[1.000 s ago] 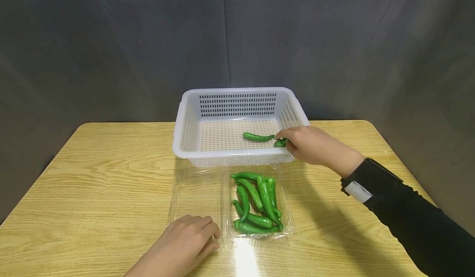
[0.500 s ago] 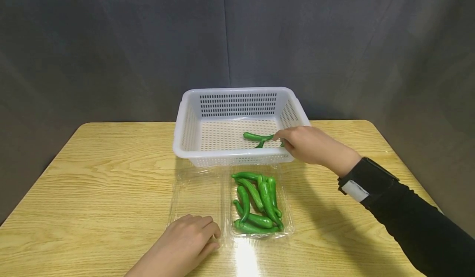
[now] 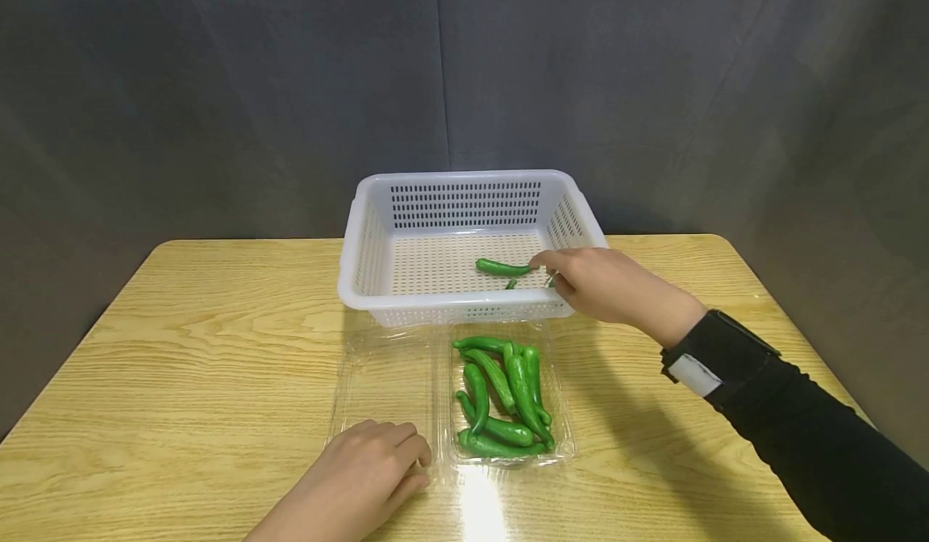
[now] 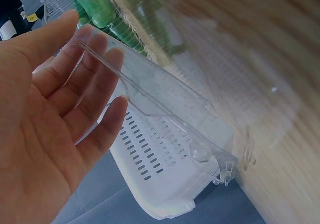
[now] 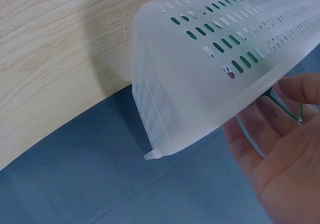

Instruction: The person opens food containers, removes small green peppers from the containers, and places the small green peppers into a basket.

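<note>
My right hand (image 3: 573,280) reaches over the front right corner of a white slotted basket (image 3: 348,284). Its thumb and fingers pinch the thin stem of a green pepper (image 3: 511,284), whose body is mostly hidden behind the basket's front wall. In the right wrist view that stem (image 5: 282,108) crosses the fingers of the right hand (image 5: 280,164) under the basket (image 5: 200,69). Another green pepper (image 3: 503,268) lies on the basket floor. My left hand (image 3: 370,461) rests with relaxed fingers on the open lid (image 3: 385,381) of a clear clamshell tray (image 3: 566,445).
Several green peppers (image 3: 504,397) fill the clear tray just in front of the basket. The left wrist view shows my left hand (image 4: 55,114) against the clear lid (image 4: 165,99), with the basket (image 4: 160,169) beyond. All of it stands on a wooden table (image 3: 181,348) before a dark curtain.
The pepper in my right hand swung out to the left, then sank behind the basket's front wall. The right hand barely shifted. The left hand stayed still.
</note>
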`<state>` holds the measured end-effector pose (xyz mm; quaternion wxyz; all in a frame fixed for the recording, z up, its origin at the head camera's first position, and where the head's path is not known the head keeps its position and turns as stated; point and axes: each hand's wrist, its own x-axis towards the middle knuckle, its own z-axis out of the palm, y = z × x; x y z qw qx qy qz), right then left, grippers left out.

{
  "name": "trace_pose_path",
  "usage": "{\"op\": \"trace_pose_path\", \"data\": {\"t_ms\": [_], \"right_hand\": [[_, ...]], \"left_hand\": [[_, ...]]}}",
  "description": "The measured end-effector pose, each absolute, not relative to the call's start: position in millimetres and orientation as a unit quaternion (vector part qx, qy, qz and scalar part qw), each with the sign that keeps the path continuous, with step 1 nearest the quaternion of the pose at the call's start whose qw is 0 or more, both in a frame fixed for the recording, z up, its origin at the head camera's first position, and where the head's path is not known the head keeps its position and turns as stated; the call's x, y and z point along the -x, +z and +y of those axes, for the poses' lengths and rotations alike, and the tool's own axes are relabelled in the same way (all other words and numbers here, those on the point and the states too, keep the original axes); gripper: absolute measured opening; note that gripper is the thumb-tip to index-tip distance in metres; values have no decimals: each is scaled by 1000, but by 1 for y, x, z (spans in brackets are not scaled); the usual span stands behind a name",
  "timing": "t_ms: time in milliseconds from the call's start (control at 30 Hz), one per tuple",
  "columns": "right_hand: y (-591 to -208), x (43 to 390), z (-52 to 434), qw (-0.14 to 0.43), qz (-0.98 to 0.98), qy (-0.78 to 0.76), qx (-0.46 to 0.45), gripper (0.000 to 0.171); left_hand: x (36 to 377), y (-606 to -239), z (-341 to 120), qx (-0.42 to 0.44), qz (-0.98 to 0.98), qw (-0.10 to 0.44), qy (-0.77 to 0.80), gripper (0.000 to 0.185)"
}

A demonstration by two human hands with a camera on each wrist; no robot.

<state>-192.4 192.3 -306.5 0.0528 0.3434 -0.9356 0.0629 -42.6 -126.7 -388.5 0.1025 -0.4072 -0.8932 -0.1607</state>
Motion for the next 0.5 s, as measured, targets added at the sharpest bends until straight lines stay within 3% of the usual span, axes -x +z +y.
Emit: {"op": "trace_pose_path", "data": {"t_ms": [500], "right_hand": [[-310, 193, 196, 65, -934, 62, -345, 36]], "left_hand": [[42, -388, -127, 407, -894, 99, -159, 9]]}}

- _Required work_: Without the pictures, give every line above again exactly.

- _Answer space_:
[1.000 s ago] 
[0.500 s ago] 
[now] 
[now] 
[now] 

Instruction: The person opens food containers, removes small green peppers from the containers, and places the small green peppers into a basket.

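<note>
My right hand (image 3: 573,280) reaches over the front right corner of a white slotted basket (image 3: 348,284). Its thumb and fingers pinch the thin stem of a green pepper (image 3: 511,284), whose body is mostly hidden behind the basket's front wall. In the right wrist view that stem (image 5: 282,108) crosses the fingers of the right hand (image 5: 280,164) under the basket (image 5: 200,69). Another green pepper (image 3: 503,268) lies on the basket floor. My left hand (image 3: 370,461) rests with relaxed fingers on the open lid (image 3: 385,381) of a clear clamshell tray (image 3: 566,445).
Several green peppers (image 3: 504,397) fill the clear tray just in front of the basket. The left wrist view shows my left hand (image 4: 55,114) against the clear lid (image 4: 165,99), with the basket (image 4: 160,169) beyond. All of it stands on a wooden table (image 3: 181,348) before a dark curtain.
The pepper in my right hand swung out to the left, then sank behind the basket's front wall. The right hand barely shifted. The left hand stayed still.
</note>
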`<state>` holds the measured end-effector pose (xyz mm; quaternion wxyz; all in a frame fixed for the recording, z up, its origin at the head camera's first position, and where the head's path is not known the head keeps its position and turns as stated; point and axes: each hand's wrist, its own x-axis towards the middle knuckle, its own z-axis out of the palm, y = z × x; x y z qw qx qy qz), right then left, grippers left out.

{
  "name": "trace_pose_path",
  "usage": "{\"op\": \"trace_pose_path\", \"data\": {\"t_ms\": [_], \"right_hand\": [[_, ...]], \"left_hand\": [[_, ...]]}}",
  "description": "The measured end-effector pose, each absolute, not relative to the call's start: position in millimetres and orientation as a unit quaternion (vector part qx, qy, qz and scalar part qw), each with the sign that keeps the path continuous, with step 1 nearest the quaternion of the pose at the call's start whose qw is 0 or more, both in a frame fixed for the recording, z up, its origin at the head camera's first position, and where the head's path is not known the head keeps its position and turns as stated; the call's x, y and z point along the -x, +z and +y of those axes, for the poses' lengths and rotations alike, and the tool's own axes are relabelled in the same way (all other words and numbers here, those on the point and the states too, keep the original axes); gripper: absolute measured opening; note that gripper is the thumb-tip to index-tip distance in metres; values have no decimals: each is scaled by 1000, but by 1 for y, x, z (spans in brackets are not scaled); the usual span stands behind a name",
  "timing": "t_ms: time in milliseconds from the call's start (control at 30 Hz), one per tuple",
  "columns": "right_hand: y (-591 to -208), x (43 to 390), z (-52 to 434), qw (-0.14 to 0.43), qz (-0.98 to 0.98), qy (-0.78 to 0.76), qx (-0.46 to 0.45), gripper (0.000 to 0.171); left_hand: x (36 to 377), y (-606 to -239), z (-341 to 120), qx (-0.42 to 0.44), qz (-0.98 to 0.98), qw (-0.10 to 0.44), qy (-0.77 to 0.80), gripper (0.000 to 0.185)"
}

A demonstration by two human hands with a camera on each wrist; no robot.

<state>-192.4 192.3 -306.5 0.0528 0.3434 -0.9356 0.0629 -42.6 -126.7 -388.5 0.1025 -0.4072 -0.8932 -0.1607</state>
Motion for the next 0.5 s, as measured, targets added at the sharpest bends until straight lines stay within 3% of the usual span, axes -x +z +y.
Emit: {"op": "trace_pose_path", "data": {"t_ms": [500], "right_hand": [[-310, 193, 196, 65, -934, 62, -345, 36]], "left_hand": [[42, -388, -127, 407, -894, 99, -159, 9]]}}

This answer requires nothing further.